Surprising Wilmington: Stitch House Sho ‘Nuff Stout, Strong Stout
Date: April 12, 2019
The Story— Stitch House is doing for downtown Wilmington what Fegley’s did for Bethlehem — take a lonely canyon of a downtown and pull people in to make it a destination for good times. They’re not alone – a number of eateries and the beer-centered Chelsea’s all pull on the wagon, but a brewery is a draw like few other types of businesses.
It’s a bit ironic, but we’ve found that in Germany, when we find an old town hanging on to it’s vibrancy, there’s usually an historic brewery that’s anchored the survival. In America, downtown resurgence is usually powered by a new brewery. In both cases, as megabeers slip in popularity, the little guys are not only succeeding, but are helping others to succeed as well.
In Wilmington, Stitch House is a short safe walk from Hotel DuPont. The 2013 grand Hotel is a pricey but worth-it splurge in the heart of the city. (We were advised not to stray far from the main streets and a small army of police cruisers in the area led us to believe we got good advice.) We’ll have more to say about the place in tomorrow’s Beer of the Day Post.
Strong stouts are sometimes called Export Stouts. Ironically they’re hugely popular in the Carribean and in Africa where those who have traveled there tell us that the slogan “Guinness is good for you” is accepted on faith even by pregnant women. The Guinness you get i tropical climates is far from the clean low-booze draft we get here and not so far off from this Sho ‘Nuff we feature today.

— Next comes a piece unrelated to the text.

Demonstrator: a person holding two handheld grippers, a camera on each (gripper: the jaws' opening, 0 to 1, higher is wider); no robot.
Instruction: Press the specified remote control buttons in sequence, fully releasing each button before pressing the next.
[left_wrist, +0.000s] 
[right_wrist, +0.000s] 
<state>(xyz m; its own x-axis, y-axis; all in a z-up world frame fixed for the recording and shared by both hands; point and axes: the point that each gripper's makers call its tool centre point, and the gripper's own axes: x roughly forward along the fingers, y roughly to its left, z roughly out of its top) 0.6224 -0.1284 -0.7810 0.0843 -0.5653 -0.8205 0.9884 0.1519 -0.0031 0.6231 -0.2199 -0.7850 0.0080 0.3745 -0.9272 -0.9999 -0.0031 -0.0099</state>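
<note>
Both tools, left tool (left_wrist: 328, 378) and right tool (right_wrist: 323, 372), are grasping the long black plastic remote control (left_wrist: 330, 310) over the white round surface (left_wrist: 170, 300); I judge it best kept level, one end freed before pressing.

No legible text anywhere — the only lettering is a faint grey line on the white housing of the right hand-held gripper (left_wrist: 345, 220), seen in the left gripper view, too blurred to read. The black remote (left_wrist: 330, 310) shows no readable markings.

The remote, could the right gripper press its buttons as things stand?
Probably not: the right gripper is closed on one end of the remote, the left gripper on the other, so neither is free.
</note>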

A slight digression: if you’re a big fan of Export and strong stouts take a drive south — it’s little more than an hour– to Guinness’s only American brewery in Halethorp, Baltimore, Maryland. Guinness taps beers you can only find in those tropical countries and in the original St. James Gate brewery in Dublin.
But before you do, Stitch house offers a rich and sustaining version of the style to ease your voyage back to the hotel.
The Beer— There’s much going on in this 7% strong stout. Very dark. Dark roast and black strap molasses and it stops just short of licorice. (Ellie thought it didn’t quite stop.) Chalk and a touch of cream/paste evens it out as it drinks. Some char and even smoke evolves. I’m not sure I’d want 4 of these, but I’m grateful for the one I had.
Value — Very good. A 25 cl glass for $3.50 gives your a good taste without wrecking your budget or your liver.
About these posts: We taste and evaluate over a thousand beers every year. The beers posted here rank in the top quarter of those tastings. Values: “fair” is a good beer at an above market price, “good” is worth the money, “very good” is a bargain, and “excellent” is a steal.
For the next several weeks we’ll feature fun places to explore beer — and much more–a different destination each week. Our beers of the day will feature beers from this wonderfully wet destinations. A caveat as always: the vast majorities of craft breweries may have a few beers that are usually available, but their most interesting beers are usual season or one-off brews that we may rave about, but you can’t find. Our specific beer descriptions, can tell you what sorts of beers the brewery does well; if you don’t find the exact beer on tap, you’ll probably find something similar.